■ AIM OF THE TASK:
Below are lines of data; restate word for word those running from the line containing "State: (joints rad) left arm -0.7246" to the line containing "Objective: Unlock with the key", inclusive, and no others.

Records from a data collection:
# # # # #
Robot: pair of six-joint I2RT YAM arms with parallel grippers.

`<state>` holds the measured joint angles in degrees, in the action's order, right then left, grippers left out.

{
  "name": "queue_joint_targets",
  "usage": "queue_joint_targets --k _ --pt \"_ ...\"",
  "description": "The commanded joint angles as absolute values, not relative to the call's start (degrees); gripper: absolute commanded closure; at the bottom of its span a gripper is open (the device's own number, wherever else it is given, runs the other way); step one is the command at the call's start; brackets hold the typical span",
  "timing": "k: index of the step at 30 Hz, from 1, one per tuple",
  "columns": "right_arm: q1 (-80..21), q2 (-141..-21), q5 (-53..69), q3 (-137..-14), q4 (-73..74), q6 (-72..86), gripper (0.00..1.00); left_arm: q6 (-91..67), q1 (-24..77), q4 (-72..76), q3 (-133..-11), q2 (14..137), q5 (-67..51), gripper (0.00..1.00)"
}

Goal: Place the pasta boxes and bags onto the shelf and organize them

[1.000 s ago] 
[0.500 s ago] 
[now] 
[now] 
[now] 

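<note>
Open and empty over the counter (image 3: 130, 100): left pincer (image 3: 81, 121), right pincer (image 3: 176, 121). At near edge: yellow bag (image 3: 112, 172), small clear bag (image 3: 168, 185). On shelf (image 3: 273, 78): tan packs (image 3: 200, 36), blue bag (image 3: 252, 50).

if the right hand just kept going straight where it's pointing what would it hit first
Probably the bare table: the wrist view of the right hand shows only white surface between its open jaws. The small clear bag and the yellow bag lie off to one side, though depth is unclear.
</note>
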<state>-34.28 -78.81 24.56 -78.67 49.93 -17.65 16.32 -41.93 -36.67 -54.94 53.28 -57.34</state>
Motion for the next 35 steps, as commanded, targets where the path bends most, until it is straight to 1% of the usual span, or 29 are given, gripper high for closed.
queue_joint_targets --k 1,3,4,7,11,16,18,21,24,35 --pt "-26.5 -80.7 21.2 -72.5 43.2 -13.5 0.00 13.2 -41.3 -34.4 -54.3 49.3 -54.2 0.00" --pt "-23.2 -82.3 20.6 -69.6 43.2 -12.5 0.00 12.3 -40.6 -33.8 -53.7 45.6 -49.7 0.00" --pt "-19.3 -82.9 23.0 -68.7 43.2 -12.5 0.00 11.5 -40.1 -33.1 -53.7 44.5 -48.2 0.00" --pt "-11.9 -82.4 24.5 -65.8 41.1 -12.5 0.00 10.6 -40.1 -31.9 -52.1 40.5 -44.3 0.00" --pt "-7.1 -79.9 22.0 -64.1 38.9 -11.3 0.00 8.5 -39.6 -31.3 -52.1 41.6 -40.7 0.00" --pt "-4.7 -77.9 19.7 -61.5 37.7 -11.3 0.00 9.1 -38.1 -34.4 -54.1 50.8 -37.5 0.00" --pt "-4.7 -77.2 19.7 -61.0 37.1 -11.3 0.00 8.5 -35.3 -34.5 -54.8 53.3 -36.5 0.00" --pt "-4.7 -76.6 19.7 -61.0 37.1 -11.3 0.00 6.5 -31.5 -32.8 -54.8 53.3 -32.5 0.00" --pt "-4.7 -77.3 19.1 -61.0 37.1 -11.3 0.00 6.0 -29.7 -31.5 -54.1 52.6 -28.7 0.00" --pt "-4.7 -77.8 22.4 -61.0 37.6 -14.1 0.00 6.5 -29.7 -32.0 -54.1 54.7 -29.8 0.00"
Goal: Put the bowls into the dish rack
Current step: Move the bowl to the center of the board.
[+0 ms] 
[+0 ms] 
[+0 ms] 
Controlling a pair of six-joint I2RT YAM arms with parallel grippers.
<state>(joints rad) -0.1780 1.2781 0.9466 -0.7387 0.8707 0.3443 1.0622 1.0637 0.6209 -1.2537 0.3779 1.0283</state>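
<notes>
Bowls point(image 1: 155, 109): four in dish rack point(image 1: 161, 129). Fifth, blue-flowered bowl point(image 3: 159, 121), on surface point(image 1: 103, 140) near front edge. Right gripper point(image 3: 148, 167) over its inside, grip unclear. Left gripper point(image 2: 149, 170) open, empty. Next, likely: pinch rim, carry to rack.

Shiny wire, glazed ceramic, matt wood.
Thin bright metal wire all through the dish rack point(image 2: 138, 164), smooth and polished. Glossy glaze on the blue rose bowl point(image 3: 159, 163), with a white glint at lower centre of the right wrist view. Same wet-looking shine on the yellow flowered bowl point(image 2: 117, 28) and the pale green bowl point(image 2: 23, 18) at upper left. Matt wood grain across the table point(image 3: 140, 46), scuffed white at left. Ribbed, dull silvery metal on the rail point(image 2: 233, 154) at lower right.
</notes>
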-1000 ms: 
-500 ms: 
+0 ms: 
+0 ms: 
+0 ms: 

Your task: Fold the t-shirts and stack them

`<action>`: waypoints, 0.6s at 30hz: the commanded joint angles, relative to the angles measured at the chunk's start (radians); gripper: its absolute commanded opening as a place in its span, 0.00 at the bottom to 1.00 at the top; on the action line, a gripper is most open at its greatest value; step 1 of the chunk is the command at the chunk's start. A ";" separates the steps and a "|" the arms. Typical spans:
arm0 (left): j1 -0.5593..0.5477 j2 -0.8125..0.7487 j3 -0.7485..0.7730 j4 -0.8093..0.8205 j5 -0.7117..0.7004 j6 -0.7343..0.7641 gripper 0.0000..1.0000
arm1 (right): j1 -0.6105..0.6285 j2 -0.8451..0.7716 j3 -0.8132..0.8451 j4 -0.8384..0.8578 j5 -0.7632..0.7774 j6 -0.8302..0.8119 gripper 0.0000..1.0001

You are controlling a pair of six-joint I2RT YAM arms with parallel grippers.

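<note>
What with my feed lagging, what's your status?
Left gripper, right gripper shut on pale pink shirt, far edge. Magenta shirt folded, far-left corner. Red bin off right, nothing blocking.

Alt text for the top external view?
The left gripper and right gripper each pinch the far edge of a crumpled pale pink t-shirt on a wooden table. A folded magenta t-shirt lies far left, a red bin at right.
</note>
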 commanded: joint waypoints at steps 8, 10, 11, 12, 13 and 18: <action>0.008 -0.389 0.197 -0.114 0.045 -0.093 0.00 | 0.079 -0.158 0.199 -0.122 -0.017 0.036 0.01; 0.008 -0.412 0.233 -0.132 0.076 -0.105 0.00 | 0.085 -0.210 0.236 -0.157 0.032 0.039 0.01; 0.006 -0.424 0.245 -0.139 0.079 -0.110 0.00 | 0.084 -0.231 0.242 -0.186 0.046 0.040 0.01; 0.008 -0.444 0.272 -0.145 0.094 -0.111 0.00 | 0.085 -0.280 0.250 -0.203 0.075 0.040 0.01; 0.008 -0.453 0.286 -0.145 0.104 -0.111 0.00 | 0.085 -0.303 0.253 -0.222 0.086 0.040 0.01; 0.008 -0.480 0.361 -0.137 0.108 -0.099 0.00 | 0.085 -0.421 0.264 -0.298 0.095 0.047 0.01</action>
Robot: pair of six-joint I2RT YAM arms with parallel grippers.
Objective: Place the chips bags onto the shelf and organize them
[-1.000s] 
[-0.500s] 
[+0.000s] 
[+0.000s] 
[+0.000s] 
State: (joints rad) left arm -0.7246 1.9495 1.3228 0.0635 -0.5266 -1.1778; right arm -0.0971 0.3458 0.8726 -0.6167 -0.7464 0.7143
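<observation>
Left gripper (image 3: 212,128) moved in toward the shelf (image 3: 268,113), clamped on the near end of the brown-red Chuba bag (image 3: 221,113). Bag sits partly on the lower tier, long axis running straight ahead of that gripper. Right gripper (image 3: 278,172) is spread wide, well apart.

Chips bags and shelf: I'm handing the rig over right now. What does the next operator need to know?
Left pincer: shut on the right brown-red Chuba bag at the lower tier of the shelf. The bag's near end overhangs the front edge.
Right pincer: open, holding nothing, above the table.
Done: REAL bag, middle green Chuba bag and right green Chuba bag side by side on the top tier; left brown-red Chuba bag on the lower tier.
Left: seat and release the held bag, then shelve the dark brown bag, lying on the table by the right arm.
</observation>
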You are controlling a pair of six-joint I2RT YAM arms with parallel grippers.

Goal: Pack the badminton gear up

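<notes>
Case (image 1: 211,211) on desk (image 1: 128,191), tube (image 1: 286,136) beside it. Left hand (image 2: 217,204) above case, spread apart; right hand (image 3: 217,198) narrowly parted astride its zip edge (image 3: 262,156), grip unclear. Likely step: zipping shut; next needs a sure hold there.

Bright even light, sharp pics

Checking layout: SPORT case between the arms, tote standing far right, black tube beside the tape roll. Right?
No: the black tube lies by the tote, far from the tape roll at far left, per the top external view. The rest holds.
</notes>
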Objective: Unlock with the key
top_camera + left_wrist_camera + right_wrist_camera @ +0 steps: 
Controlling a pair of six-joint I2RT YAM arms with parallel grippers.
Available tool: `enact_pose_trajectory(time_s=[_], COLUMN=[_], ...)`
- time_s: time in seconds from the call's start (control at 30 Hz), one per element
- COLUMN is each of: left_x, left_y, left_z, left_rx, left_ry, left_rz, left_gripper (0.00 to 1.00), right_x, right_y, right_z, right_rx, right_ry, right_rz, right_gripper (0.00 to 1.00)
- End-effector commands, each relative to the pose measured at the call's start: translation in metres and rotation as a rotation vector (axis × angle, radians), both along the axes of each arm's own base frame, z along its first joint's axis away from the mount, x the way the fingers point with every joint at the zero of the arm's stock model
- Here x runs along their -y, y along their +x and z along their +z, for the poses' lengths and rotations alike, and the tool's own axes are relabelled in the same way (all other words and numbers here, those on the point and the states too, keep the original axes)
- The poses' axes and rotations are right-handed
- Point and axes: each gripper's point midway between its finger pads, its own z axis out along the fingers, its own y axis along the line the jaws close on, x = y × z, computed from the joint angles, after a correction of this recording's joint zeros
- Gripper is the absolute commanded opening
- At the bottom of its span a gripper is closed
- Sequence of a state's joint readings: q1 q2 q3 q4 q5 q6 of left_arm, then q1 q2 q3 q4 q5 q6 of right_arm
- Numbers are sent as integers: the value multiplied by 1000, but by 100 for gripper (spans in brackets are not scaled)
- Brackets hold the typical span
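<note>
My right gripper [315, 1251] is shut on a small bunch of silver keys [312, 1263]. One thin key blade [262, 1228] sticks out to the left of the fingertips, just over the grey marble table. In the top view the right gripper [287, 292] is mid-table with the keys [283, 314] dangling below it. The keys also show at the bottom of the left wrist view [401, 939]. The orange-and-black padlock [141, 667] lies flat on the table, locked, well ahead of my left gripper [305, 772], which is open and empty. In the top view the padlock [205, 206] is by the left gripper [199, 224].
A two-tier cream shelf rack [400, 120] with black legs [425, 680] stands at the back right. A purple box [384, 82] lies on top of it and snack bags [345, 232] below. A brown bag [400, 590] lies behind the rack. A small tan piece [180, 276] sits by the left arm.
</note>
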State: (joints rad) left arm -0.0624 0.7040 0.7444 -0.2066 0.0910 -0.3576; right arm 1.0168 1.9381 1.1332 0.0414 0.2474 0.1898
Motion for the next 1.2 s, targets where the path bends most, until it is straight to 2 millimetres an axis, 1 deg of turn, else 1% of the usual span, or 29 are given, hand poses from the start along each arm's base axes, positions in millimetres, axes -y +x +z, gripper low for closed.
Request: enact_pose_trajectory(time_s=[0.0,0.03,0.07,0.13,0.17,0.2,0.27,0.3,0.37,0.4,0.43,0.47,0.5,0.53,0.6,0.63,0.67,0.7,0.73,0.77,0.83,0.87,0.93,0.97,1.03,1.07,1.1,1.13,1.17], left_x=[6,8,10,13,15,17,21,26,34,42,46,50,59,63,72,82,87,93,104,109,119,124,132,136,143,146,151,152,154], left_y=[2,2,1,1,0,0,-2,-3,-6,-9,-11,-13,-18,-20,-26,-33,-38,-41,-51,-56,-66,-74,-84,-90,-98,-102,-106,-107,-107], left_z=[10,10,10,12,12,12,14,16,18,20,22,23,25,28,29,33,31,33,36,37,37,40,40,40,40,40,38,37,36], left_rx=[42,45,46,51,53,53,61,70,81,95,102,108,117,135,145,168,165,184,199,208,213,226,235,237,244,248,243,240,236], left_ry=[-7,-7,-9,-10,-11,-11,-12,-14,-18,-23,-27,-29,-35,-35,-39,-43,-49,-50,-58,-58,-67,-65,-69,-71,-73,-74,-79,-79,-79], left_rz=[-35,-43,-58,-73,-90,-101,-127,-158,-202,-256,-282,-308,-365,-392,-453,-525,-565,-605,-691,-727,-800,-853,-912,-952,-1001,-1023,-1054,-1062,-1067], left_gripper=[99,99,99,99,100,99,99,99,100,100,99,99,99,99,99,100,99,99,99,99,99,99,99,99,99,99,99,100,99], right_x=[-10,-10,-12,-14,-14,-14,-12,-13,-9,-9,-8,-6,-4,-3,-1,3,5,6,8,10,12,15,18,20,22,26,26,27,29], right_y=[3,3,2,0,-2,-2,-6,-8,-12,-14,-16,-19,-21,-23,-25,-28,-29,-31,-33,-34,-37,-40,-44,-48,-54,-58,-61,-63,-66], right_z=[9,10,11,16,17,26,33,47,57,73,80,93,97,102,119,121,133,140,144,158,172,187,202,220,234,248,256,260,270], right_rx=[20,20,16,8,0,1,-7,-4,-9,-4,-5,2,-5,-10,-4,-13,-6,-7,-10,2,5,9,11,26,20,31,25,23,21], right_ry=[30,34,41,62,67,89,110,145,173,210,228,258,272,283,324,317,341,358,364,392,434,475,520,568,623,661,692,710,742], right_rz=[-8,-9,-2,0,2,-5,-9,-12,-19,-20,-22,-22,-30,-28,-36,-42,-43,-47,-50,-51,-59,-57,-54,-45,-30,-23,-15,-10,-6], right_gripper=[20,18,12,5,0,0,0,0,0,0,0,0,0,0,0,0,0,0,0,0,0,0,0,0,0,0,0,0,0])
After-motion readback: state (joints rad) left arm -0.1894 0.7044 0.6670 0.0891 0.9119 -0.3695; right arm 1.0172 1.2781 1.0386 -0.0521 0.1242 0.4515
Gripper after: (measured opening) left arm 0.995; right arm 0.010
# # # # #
■ RESPONSE FOR THIS EXERCISE:
State: (joints rad) left arm -0.7246 1.9495 1.3228 0.0635 -0.5266 -1.1778; right arm -0.0971 0.3458 0.8726 -0.6167 -0.7464 0.7143
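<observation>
Left gripper (image 3: 212,128) moved in toward the shelf (image 3: 268,113), clamped on the near end of the brown-red Chuba bag (image 3: 221,113). Bag sits partly on the lower tier, long axis running straight ahead of that gripper. Right gripper (image 3: 278,172) is spread wide, well apart.

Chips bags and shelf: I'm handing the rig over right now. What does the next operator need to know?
Left pincer: shut on the right brown-red Chuba bag at the lower tier of the shelf. The bag's near end overhangs the front edge.
Right pincer: open, holding nothing, above the table.
Done: REAL bag, middle green Chuba bag and right green Chuba bag side by side on the top tier; left brown-red Chuba bag on the lower tier.
Left: seat and release the held bag, then shelve the dark brown bag, lying on the table by the right arm.
</observation>
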You are controlling a pair of six-joint I2RT YAM arms with parallel grippers.

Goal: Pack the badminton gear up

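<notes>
Case (image 1: 211,211) on desk (image 1: 128,191), tube (image 1: 286,136) beside it. Left hand (image 2: 217,204) above case, spread apart; right hand (image 3: 217,198) narrowly parted astride its zip edge (image 3: 262,156), grip unclear. Likely step: zipping shut; next needs a sure hold there.

Bright even light, sharp pics

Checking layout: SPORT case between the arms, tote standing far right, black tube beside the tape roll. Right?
No: the black tube lies by the tote, far from the tape roll at far left, per the top external view. The rest holds.
</notes>
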Objective: Unlock with the key

The exercise has been answered completely.